PROBLEM: What is the count of lines in the material below that hold "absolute"? Answer with only that number.

INPUT DATA:
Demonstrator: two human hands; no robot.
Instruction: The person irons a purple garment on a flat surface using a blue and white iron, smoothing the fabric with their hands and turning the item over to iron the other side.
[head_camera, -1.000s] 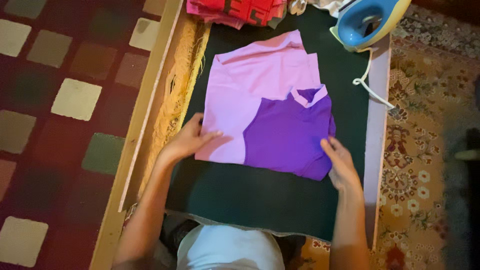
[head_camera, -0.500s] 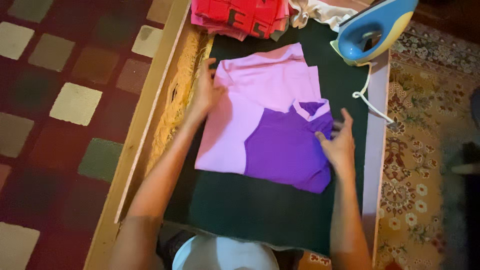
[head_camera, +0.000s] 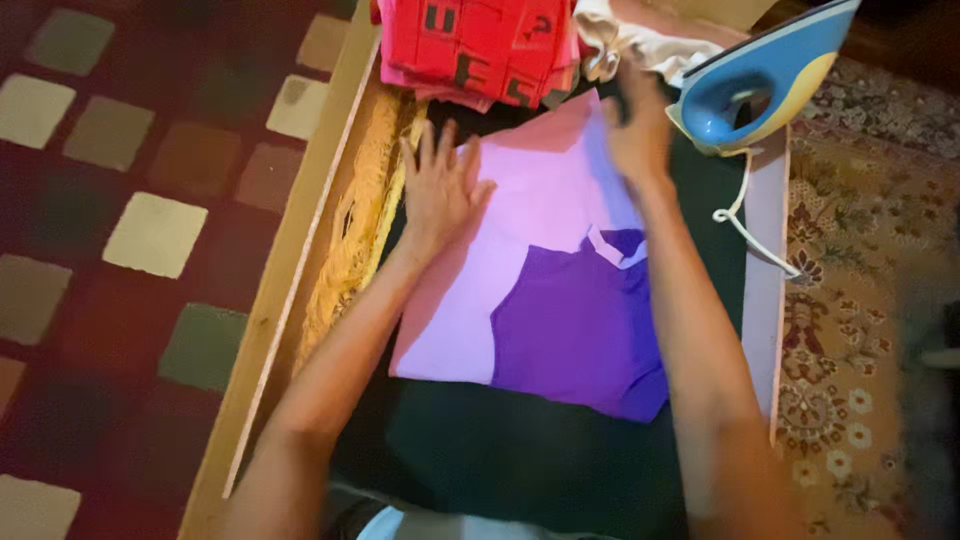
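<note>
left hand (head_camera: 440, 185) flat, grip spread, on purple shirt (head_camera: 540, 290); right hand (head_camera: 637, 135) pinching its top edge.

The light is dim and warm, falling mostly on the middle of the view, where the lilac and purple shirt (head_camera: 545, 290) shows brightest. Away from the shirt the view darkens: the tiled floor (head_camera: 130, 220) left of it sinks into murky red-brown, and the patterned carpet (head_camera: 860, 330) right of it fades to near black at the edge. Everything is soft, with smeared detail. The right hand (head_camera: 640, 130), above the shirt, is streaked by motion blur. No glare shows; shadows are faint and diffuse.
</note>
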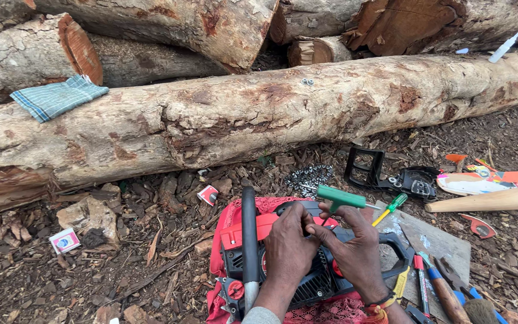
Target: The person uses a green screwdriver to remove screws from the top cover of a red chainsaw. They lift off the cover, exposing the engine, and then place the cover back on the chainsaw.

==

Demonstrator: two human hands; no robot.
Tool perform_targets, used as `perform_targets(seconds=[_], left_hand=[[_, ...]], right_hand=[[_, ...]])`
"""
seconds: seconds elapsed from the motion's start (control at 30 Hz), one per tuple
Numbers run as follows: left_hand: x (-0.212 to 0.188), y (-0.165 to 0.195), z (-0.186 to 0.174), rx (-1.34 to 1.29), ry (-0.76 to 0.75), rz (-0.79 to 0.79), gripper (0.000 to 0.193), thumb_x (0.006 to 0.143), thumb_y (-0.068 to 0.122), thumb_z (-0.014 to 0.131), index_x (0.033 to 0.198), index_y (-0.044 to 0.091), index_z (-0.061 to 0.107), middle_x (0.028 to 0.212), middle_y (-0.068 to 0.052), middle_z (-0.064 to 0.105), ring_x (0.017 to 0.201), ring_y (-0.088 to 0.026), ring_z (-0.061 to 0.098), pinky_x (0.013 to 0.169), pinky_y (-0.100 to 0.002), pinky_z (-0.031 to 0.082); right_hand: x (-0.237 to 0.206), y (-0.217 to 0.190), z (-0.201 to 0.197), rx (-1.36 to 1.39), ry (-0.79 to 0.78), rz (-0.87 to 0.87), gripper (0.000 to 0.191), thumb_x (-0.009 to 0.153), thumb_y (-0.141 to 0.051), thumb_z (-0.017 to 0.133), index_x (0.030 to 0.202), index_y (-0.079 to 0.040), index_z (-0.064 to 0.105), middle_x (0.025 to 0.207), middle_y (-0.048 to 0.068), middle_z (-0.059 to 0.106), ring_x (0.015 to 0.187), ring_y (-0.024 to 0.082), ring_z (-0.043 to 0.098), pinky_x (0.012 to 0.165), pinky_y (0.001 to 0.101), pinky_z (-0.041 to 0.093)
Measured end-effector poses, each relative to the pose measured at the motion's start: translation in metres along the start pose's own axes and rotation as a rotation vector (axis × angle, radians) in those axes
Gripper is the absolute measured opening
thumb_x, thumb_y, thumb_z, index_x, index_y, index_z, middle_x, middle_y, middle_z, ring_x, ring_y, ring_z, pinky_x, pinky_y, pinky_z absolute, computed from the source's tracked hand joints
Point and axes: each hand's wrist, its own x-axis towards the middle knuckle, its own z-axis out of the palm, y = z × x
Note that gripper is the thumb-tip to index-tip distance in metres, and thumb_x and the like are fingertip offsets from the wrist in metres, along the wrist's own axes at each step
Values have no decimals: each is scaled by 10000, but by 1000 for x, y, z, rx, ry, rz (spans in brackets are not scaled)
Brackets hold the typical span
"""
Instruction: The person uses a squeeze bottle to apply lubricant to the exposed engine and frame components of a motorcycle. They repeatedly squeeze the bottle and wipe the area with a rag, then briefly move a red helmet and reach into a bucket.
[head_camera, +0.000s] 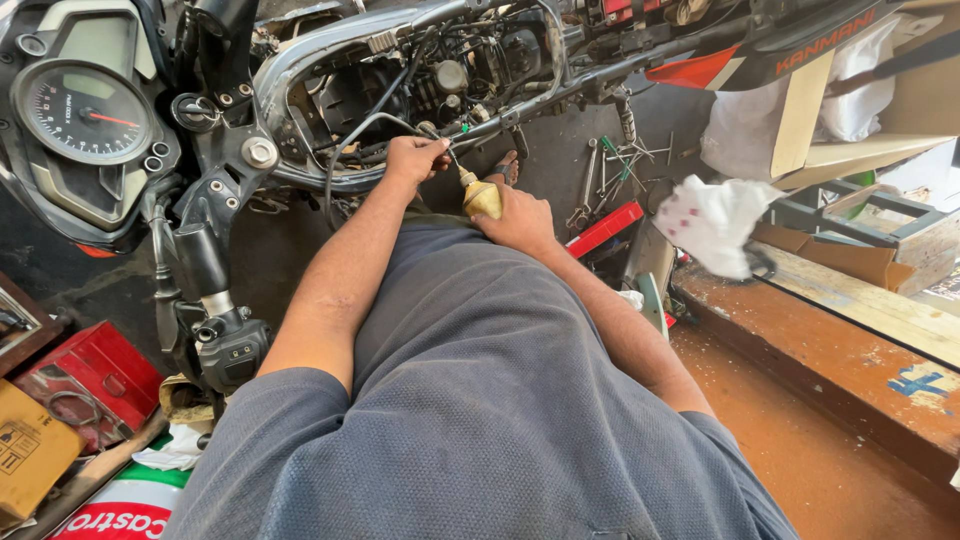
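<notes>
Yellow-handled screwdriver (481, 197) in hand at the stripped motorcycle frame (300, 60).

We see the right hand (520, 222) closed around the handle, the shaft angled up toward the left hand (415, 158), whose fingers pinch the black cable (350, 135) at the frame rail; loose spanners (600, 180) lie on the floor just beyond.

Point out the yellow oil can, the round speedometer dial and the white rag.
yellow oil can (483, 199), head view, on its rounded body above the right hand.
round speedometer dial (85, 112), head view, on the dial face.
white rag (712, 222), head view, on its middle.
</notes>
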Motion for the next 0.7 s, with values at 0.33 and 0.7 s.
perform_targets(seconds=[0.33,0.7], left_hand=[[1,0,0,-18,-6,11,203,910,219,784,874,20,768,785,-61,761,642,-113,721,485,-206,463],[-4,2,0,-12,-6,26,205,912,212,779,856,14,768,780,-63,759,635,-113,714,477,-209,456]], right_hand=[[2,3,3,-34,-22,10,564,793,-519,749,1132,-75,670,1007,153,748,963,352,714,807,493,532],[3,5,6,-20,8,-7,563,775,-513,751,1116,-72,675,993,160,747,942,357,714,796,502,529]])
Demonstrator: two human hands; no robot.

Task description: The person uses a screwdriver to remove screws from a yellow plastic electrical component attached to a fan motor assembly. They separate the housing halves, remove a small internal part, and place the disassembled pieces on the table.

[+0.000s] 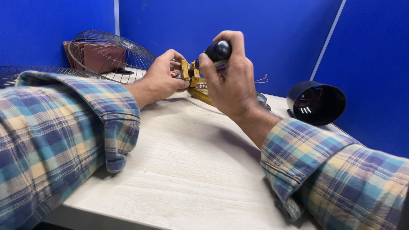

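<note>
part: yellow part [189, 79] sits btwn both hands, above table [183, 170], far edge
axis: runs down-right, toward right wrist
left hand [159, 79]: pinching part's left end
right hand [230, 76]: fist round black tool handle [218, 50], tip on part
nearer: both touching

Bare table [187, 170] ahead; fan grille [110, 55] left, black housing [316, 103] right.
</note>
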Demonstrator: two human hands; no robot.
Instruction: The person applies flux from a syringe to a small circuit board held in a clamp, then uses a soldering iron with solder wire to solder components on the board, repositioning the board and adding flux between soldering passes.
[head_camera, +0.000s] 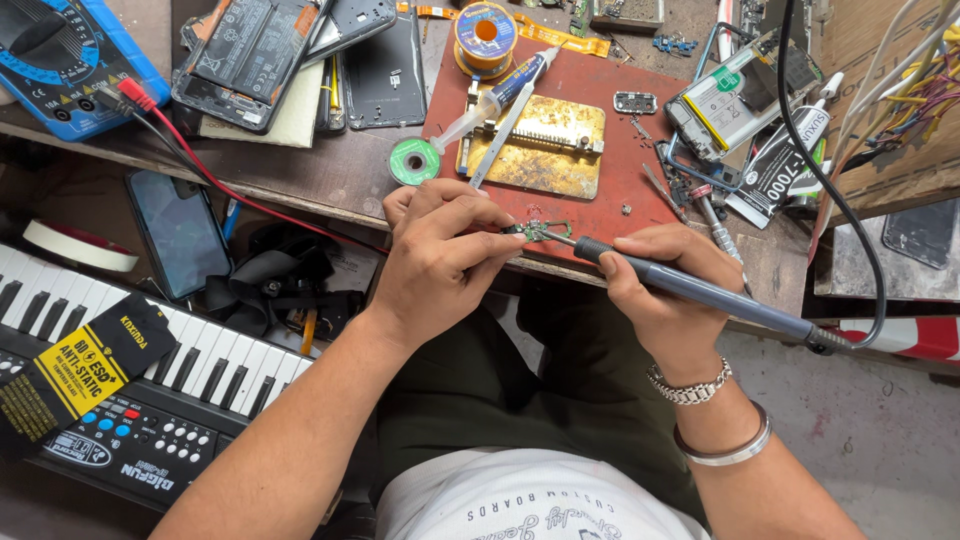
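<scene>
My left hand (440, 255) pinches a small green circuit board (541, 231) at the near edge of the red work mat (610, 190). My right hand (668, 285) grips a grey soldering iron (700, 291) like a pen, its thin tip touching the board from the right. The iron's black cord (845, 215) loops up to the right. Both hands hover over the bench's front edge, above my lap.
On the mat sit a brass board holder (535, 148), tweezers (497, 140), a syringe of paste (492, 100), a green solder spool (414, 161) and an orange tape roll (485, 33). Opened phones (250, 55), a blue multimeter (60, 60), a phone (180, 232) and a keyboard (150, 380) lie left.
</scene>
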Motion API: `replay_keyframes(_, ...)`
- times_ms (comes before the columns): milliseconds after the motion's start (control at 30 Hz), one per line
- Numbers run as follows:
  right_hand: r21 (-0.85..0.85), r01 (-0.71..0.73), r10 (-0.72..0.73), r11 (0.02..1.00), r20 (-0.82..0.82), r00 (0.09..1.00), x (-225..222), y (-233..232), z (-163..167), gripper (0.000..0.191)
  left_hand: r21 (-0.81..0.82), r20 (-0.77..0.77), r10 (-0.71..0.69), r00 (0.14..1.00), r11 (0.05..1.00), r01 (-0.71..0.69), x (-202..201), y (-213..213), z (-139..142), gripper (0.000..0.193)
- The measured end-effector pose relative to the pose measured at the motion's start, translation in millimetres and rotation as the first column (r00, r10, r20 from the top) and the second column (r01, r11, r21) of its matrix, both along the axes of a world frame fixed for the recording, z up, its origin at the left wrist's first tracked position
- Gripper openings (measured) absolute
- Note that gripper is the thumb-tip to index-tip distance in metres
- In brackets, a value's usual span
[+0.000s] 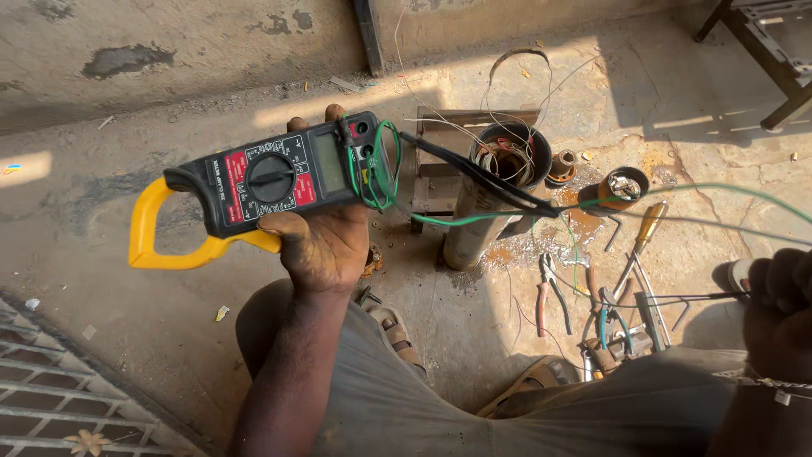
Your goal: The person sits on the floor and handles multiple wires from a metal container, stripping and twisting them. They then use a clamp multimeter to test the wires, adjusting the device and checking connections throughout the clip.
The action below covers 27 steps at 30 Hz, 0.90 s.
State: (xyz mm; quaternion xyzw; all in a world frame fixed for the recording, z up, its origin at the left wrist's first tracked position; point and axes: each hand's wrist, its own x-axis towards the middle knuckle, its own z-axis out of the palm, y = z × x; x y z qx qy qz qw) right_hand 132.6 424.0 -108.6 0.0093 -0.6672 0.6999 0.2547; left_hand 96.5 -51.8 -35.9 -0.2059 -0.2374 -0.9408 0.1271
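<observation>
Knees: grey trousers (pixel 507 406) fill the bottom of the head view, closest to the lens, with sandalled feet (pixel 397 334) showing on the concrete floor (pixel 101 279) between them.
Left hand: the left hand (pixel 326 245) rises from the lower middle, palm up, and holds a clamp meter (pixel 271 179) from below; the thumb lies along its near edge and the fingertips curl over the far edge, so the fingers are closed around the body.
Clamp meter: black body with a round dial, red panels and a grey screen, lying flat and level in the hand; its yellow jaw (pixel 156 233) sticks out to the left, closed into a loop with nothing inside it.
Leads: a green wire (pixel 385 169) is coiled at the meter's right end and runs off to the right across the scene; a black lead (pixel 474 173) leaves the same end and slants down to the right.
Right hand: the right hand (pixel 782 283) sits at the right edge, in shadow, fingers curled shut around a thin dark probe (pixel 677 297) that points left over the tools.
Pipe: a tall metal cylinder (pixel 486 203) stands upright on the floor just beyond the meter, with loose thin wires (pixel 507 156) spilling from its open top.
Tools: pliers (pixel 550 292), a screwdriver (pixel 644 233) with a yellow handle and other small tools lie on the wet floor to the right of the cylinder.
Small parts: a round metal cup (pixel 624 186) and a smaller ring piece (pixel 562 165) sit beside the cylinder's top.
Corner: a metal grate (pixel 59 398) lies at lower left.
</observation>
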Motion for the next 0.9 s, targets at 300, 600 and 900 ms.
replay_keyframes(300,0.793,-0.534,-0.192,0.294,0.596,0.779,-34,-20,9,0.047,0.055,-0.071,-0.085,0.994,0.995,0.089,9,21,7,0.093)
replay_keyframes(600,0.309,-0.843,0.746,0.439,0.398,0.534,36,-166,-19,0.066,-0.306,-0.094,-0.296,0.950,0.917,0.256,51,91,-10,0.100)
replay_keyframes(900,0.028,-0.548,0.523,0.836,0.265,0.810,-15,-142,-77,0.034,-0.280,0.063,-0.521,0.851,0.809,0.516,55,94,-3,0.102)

EXERCISE SOLUTION: 3